In the error log of sl03 we noticed this:
2019-06-27T17:00:09.092624Z 1185164 [ERROR] [MY-010584] [Repl] Slave I/O for channel 'group_replication_recovery': error connecting to master 'mysql_innodb_cluster_r1742162625@sl04:3306' - retry-time: 60 retries: 1, Error_code: MY-001045
so we checked the mysql.user table of each node:
sl04
mysql> select User,Host,password_last_changed from mysql.user where User like 'mysql_inn%' order by password_last_changed;
+----------------------------------+-----------+-----------------------+
| User | Host | password_last_changed |
+----------------------------------+-----------+-----------------------+
| mysql_innodb_cluster_r1744353246 | % | 2019-05-31 17:20:11 |
| mysql_innodb_cluster_r1744353246 | localhost | 2019-05-31 17:20:11 |
| mysql_innodb_cluster_r1744356490 | % | 2019-05-31 17:20:43 |
| mysql_innodb_cluster_r1744356490 | localhost | 2019-05-31 17:20:43 |
+----------------------------------+-----------+-----------------------+
sl03
mysql> select User,Host,password_last_changed from mysql.user where User like 'mysql_inn%' order by password_last_changed;
+----------------------------------+-----------+-----------------------+
| User | Host | password_last_changed |
+----------------------------------+-----------+-----------------------+
| mysql_innodb_cluster_r1742162625 | % | 2019-05-31 11:15:04 |
| mysql_innodb_cluster_r1742162625 | localhost | 2019-05-31 11:15:05 |
| mysql_innodb_cluster_r1742697308 | % | 2019-05-31 12:44:11 |
| mysql_innodb_cluster_r1742697308 | localhost | 2019-05-31 12:44:11 |
| mysql_innodb_cluster_r1742710154 | % | 2019-05-31 12:46:20 |
| mysql_innodb_cluster_r1742710154 | localhost | 2019-05-31 12:46:20 |
| mysql_innodb_cluster_r1742735096 | % | 2019-05-31 12:50:29 |
| mysql_innodb_cluster_r1742735096 | localhost | 2019-05-31 12:50:29 |
| mysql_innodb_cluster_r1744353246 | % | 2019-05-31 17:20:11 |
| mysql_innodb_cluster_r1744353246 | localhost | 2019-05-31 17:20:11 |
| mysql_innodb_cluster_r1744356490 | % | 2019-05-31 17:20:43 |
| mysql_innodb_cluster_r1744356490 | localhost | 2019-05-31 17:20:43 |
+----------------------------------+-----------+-----------------------+
sl07
mysql> select User,Host,password_last_changed from mysql.user where User like 'mysql_inn%' order by password_last_changed;
+----------------------------------+-----------+-----------------------+
| User | Host | password_last_changed |
+----------------------------------+-----------+-----------------------+
| mysql_innodb_cluster_r1744353246 | % | 2019-05-31 17:20:11 |
| mysql_innodb_cluster_r1744353246 | localhost | 2019-05-31 17:20:11 |
| mysql_innodb_cluster_r1744356490 | % | 2019-05-31 17:20:43 |
| mysql_innodb_cluster_r1744356490 | localhost | 2019-05-31 17:20:43 |
+----------------------------------+-----------+-----------------------+
as you can see in node sl07 and sl04 the user mysql_innodb_cluster_r1742162625 is not present.

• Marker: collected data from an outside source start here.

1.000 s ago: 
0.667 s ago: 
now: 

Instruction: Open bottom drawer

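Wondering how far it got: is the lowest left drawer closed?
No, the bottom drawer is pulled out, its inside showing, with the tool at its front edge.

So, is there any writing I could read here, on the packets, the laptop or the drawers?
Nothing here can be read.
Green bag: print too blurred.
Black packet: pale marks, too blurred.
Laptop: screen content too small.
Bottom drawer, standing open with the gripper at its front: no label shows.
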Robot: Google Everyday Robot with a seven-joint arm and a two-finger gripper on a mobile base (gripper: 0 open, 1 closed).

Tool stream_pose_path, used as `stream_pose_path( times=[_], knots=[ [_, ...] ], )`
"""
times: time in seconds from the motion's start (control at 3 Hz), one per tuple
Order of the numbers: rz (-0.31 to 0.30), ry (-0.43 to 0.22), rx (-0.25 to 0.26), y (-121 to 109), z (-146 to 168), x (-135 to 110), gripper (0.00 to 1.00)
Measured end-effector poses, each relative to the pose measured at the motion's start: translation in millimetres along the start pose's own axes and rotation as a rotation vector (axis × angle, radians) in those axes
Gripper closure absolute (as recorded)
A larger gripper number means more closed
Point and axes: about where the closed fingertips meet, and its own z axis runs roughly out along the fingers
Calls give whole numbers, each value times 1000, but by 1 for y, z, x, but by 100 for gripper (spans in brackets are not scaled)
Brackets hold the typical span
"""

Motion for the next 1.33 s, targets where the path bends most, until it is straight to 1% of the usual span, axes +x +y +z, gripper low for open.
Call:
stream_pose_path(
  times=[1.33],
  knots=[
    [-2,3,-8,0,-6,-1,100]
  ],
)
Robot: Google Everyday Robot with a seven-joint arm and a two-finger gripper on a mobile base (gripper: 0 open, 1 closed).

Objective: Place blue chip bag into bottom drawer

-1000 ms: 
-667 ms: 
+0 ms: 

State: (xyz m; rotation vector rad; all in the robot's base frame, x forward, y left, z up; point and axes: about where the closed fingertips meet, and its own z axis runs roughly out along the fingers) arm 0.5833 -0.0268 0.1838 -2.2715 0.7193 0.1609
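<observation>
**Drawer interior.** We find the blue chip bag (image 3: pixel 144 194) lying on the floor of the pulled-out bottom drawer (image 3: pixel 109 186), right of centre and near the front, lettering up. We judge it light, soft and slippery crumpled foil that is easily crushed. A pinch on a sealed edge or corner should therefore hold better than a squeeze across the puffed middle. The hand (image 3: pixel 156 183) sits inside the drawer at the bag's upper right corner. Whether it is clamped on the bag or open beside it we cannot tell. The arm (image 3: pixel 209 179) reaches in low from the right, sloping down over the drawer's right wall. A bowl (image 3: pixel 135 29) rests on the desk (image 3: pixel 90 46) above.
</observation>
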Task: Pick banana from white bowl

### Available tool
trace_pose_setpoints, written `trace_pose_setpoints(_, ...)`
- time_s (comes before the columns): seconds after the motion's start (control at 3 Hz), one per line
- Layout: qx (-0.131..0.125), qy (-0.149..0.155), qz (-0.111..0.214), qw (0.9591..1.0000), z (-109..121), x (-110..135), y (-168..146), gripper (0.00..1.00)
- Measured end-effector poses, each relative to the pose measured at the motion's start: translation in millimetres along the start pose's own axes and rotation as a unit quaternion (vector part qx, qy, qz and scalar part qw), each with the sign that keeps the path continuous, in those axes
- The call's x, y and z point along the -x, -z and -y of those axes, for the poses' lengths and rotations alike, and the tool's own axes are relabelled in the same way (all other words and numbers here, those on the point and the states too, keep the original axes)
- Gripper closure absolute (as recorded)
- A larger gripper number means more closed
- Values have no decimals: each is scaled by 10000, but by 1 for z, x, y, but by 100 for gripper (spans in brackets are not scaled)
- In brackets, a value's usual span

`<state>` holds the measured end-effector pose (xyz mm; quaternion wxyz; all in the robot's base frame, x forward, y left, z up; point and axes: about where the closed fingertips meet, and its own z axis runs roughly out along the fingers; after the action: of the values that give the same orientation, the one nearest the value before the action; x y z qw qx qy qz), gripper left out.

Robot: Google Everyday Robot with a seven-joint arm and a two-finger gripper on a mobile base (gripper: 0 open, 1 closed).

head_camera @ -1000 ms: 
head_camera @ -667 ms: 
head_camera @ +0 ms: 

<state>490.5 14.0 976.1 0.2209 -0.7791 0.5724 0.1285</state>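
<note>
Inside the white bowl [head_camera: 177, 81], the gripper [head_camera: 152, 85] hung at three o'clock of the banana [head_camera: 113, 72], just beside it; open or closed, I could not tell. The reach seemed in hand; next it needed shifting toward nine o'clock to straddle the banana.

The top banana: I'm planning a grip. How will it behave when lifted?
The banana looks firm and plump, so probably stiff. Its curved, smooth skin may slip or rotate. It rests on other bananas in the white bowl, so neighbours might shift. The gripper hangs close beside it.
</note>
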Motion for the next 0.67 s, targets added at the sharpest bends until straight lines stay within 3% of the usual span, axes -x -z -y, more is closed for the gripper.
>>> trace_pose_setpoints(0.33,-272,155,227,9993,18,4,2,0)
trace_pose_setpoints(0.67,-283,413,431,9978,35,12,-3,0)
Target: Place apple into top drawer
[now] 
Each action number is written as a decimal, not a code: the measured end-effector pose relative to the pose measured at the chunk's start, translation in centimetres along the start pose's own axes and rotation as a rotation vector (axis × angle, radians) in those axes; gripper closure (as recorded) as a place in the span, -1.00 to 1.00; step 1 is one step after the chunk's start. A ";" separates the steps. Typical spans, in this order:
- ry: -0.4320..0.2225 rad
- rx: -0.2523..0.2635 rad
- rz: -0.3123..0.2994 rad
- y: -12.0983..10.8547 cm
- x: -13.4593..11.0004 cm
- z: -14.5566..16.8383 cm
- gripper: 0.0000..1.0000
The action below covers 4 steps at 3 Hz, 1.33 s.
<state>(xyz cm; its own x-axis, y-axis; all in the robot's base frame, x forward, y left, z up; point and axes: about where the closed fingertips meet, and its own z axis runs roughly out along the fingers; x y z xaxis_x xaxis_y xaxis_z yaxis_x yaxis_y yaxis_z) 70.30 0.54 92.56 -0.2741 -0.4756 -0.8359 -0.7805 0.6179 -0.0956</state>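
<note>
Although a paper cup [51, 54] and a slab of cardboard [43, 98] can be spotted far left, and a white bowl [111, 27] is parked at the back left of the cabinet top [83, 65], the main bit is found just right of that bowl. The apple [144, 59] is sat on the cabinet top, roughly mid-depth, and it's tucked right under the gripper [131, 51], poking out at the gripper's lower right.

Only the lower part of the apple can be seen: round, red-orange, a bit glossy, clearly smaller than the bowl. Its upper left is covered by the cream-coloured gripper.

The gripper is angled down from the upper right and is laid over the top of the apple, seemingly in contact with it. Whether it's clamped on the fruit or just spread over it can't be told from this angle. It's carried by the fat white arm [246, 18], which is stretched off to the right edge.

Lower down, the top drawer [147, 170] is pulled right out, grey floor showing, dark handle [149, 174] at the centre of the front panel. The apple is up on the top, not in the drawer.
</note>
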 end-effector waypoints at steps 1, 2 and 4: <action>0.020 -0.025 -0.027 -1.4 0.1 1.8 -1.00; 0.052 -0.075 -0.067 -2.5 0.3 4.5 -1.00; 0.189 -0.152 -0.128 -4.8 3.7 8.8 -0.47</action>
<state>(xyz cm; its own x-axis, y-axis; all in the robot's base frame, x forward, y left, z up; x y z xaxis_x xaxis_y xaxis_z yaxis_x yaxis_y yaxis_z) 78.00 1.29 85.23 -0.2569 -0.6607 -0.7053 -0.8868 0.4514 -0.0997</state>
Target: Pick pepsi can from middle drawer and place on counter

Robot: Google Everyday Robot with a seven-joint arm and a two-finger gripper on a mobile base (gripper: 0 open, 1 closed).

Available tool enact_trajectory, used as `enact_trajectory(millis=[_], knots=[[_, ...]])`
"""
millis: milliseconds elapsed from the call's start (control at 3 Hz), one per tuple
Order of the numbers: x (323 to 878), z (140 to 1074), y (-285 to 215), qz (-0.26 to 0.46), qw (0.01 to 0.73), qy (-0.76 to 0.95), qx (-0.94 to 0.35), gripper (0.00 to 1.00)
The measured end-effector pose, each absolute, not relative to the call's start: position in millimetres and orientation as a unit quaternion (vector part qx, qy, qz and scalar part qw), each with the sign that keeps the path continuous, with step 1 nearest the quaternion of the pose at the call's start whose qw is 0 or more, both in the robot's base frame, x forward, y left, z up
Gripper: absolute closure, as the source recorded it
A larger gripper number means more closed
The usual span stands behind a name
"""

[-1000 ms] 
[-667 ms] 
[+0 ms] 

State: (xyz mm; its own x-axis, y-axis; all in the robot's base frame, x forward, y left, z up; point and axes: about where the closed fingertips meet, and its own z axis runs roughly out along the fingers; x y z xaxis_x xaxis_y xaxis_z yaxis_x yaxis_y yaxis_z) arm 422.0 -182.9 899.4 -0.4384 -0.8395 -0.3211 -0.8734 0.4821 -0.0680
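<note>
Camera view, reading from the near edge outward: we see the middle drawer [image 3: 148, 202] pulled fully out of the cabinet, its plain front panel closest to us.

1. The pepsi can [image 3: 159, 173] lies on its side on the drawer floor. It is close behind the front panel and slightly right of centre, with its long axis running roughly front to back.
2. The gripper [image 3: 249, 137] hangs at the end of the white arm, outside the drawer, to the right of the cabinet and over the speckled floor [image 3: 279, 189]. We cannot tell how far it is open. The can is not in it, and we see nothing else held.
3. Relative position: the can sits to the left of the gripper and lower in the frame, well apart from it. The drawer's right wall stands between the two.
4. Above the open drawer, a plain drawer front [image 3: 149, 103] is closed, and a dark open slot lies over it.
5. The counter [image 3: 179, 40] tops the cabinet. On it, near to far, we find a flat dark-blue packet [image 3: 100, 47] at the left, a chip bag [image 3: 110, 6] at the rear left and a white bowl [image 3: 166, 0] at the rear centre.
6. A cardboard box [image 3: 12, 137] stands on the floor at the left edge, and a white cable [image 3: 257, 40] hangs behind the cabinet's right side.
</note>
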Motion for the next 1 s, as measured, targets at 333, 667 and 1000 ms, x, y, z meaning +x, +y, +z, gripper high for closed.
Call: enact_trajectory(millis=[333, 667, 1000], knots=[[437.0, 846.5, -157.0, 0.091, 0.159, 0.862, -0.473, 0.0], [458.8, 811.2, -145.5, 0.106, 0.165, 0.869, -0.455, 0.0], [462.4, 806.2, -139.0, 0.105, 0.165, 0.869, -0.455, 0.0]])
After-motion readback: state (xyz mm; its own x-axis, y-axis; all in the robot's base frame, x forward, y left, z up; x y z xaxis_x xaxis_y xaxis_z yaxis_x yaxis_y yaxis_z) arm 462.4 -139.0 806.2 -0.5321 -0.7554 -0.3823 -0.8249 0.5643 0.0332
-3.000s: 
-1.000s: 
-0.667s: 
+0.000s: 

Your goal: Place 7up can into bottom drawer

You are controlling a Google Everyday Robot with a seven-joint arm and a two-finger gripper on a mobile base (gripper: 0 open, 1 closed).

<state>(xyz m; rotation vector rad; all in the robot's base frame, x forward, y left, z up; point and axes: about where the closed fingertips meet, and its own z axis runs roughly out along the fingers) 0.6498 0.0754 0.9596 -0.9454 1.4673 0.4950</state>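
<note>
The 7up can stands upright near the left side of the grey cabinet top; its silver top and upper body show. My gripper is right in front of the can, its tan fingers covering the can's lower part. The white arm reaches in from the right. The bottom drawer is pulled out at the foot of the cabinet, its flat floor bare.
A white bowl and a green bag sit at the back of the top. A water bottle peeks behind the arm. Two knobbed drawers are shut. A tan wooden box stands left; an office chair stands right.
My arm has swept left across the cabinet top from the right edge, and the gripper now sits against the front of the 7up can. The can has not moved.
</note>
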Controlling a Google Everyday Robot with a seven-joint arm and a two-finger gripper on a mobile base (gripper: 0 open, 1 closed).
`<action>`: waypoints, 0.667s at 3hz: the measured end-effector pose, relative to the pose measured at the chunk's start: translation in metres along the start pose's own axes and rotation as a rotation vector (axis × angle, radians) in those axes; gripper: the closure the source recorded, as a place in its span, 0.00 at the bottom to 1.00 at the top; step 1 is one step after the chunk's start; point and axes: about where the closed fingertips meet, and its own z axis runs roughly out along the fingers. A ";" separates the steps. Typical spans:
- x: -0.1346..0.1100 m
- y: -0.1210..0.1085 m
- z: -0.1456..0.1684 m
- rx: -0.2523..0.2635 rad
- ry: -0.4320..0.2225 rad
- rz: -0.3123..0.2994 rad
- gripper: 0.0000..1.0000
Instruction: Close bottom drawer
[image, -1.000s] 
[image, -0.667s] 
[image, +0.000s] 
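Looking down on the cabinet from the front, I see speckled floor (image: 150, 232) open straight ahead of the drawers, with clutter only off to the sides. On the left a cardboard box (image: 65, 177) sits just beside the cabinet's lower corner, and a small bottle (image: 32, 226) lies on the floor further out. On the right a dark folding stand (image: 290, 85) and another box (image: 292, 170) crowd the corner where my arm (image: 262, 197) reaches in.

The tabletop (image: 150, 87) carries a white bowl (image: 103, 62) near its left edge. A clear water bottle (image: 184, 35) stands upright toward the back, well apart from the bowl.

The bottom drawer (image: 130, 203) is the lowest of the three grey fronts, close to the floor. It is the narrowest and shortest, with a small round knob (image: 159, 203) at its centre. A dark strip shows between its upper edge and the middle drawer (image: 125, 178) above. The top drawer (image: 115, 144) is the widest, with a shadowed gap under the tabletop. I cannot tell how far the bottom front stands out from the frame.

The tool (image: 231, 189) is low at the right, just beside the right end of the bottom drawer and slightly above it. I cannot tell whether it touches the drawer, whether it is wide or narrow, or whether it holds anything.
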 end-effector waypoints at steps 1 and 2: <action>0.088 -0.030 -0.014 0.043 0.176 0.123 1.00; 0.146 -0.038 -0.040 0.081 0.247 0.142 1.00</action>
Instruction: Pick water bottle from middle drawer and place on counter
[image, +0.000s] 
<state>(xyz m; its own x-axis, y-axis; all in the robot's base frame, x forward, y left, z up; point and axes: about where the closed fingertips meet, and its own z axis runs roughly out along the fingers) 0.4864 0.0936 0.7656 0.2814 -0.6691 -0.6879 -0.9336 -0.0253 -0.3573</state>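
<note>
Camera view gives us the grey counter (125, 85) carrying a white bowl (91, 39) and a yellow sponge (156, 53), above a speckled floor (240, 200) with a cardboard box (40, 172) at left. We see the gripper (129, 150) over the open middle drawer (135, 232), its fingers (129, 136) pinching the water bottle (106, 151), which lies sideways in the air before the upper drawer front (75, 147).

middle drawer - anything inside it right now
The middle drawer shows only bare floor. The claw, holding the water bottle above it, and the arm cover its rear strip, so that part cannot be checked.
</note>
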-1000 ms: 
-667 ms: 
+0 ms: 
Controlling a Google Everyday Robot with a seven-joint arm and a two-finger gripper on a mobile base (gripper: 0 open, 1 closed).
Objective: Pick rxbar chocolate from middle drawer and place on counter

To get the password of this user we relied on the data present in mysql.slave_master_info (with channel name "group_replication_recovery").
After adding the missing user in sl04 and sl07 and granting the replication privilege we could rejoin sl03 to the cluster successfully.
Why the user was missing from sl04 and sl07?
Why there are many users named "mysql_innodb_..." in sl03?
Who created these users?
Should I remove the users that are unique to sl03?
Please note that these users can connect from any host to mysql: isn't it a security concern? Can I limit the access to the memebers of the cluster?
Thanks in advance.
Stefano Rocca
How to repeat:
I cannot reproduce it because I don't know how it happened (who creates this users?)
Suggested fix:
While creating the cluster, ask for the creation of a user to use for group recovery.